+++ Data section
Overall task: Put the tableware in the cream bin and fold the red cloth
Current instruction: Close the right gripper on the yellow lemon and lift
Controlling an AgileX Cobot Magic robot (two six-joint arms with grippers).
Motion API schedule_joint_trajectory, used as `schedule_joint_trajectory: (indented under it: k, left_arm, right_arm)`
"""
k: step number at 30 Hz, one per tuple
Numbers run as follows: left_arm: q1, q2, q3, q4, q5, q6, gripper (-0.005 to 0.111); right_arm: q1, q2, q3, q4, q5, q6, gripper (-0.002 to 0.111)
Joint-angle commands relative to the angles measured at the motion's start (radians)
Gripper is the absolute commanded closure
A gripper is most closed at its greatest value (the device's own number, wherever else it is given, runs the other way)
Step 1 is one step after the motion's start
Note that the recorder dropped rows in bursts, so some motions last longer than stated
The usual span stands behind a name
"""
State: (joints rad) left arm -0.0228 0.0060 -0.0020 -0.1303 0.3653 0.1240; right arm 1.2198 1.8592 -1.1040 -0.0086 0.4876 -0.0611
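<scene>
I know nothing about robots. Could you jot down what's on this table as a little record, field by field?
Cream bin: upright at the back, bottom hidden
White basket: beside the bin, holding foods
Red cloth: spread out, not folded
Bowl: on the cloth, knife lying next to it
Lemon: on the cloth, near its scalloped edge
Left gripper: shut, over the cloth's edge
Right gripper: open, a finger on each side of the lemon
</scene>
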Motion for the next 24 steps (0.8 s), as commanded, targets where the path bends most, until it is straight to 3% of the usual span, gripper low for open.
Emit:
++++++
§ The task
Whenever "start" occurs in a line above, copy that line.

§ Expected answer
Joint-angle commands relative to the angles measured at the motion's start (radians)
Step 1 is one step after the motion's start

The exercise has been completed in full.